Saat Mu-jin masih mengumpulkan pikirannya sambil mengerutkan kening menatap langit-langit, seseorang yang tak terduga muncul.
“Mu-jin Seunim!!”
Air mata menggenang di matanya; itu adalah Ryu Seol-hwa.
‘Mengapa Ryu Seol-hwa ada di sini?’
Saat Mu-jin merenungkan hal ini, dia mendengar pintu berderit terbuka, dan teman-temannya mulai muncul satu per satu.
Mu-jin mencoba duduk untuk memahami situasi, tetapi Ryu Seol-hwa bereaksi dengan tajam.
“Tidak! Kamu belum pulih sepenuhnya! Kamu harus berbaring!!”
“Jangan bergerak, Mu-jin.”
“Tolong, tetap berbaring. Oke?”
“Mu-jin Daou-nim butuh istirahat.Amitabha.”
Dengan semua orang, termasuk Ryu Seol-hwa, memohon dengan sungguh-sungguh, Mu-jin tidak punya pilihan selain tetap berbaring dan sedikit menoleh untuk melihat mereka.
“Ehem. Jadi, kita berada di mana?”
Tenggorokannya terasa kering dan pecah-pecah saat dia berbicara, seolah-olah berada di padang pasir yang kering.
“Kita berada di Nanchang.”
Ryu Seol-hwa menjawab, sambil hati-hati menuangkan air ke dalam cangkir teh dan perlahan membiarkannya mengalir ke mulut Mu-jin.
Bahkan dalam keadaan masih linglung, Mu-jin merasakan kebingungan.
‘Dari Giran-hyeon ke Nanchang, akan memakan waktu dua hari perjalanan kereta tanpa henti, kan?’
Menyadari hal ini, Mu-jin bertanya dengan cemas,
“Lalu, sudah berapa lama saya tidak sadarkan diri?”
Para sahabat menghitung hari-hari secara singkat dan menjawab.
“Tepat hari ini genap lima belas hari.”
Wajah Mu-jin langsung pucat pasi mendengar jawaban singkat itu.
“Kenapa, kenapa kau seperti ini, Mu-jin?!”
“Ada apa?
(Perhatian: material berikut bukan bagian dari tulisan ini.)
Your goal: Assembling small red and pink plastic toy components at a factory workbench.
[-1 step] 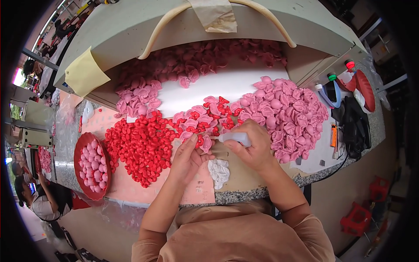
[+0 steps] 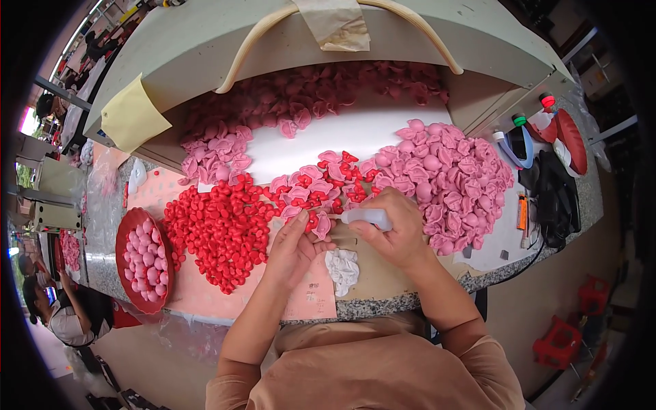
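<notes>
Hundreds of small red pieces (image 2: pixel 219 236) and pink petal-shaped pieces (image 2: pixel 458 184) cover much of a speckled stone counter (image 2: pixel 383 307) before a pale grey cabinet (image 2: pixel 198 65). Near the counter's front edge, the left hand (image 2: pixel 294 246) pinches a pink-and-red piece (image 2: pixel 322 224) between thumb and fingertips, its other fingers loosely curled. The right hand (image 2: pixel 400 229) closes around a translucent bottle (image 2: pixel 372 216), its narrow nozzle aimed at that piece.

Pink paper (image 2: pixel 311 297) lies under the red heap, and brown paper (image 2: pixel 403 277) spreads below the right hand, beside a crumpled white cloth (image 2: pixel 342 270). A round red tray (image 2: pixel 162 301) of pink balls (image 2: pixel 145 260) sits at the counter's left edge; a black bag (image 2: pixel 557 198) lies near the right. Red stools (image 2: pixel 559 342) stand on the floor, and a co-worker (image 2: pixel 65 314) sits at far left.

The stone edge curves just in front of the wearer's body. The cloth lies between the forearms, while heaps flank the hands on both sides and assembled pieces lie just beyond the fingertips.

Shadow dims the cabinet's rear; the right hand hides part of the bottle, and whether the nozzle touches the piece cannot be made out. Darkness cuts off the corners.
</notes>
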`<state>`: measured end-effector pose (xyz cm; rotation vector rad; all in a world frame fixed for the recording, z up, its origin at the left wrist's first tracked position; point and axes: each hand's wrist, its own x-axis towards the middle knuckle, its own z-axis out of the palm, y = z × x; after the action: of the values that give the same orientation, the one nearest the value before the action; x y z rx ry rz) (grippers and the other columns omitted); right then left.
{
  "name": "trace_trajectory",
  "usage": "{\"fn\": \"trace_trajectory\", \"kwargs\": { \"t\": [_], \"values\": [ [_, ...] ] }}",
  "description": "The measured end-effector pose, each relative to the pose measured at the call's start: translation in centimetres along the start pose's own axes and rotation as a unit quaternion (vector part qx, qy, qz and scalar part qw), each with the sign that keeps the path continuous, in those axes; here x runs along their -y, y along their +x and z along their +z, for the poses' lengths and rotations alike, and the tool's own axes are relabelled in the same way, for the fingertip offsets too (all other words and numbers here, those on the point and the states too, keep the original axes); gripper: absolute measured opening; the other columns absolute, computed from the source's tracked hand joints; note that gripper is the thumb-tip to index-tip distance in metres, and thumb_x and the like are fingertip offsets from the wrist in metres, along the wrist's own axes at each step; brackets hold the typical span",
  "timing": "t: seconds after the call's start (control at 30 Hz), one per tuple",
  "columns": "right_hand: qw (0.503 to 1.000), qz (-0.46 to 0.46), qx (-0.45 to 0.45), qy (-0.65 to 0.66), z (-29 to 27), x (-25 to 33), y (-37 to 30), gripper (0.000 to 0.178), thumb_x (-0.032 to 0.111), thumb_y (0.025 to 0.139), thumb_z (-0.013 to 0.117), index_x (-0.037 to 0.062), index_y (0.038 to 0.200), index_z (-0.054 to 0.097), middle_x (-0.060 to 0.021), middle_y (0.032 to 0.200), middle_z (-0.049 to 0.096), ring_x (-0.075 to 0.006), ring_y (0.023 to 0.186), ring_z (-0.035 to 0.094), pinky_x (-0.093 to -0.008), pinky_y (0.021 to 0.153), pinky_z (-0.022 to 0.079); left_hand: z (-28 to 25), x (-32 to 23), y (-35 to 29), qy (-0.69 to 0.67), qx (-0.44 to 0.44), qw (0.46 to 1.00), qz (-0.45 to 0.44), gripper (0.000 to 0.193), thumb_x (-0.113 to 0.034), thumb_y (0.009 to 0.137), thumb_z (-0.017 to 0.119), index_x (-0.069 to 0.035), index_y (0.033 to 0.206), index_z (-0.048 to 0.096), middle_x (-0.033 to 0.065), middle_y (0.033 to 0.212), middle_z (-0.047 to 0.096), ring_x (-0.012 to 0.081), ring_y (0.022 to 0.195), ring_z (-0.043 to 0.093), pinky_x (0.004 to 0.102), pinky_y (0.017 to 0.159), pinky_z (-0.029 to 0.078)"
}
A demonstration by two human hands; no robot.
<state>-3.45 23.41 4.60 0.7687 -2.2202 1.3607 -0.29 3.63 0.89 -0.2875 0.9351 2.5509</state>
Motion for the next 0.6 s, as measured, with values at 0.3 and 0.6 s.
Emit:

Kamu merasa tidak enak badan?”
Meskipun teman-temannya berteriak panik, Mu-jin, dengan wajah pucat, mulai merasakan tubuhnya sendiri.
“Saya, saya… saya mengalami penyusutan otot…”
Lalu, dengan itu, dia memutar matanya ke belakang dan pingsan lagi.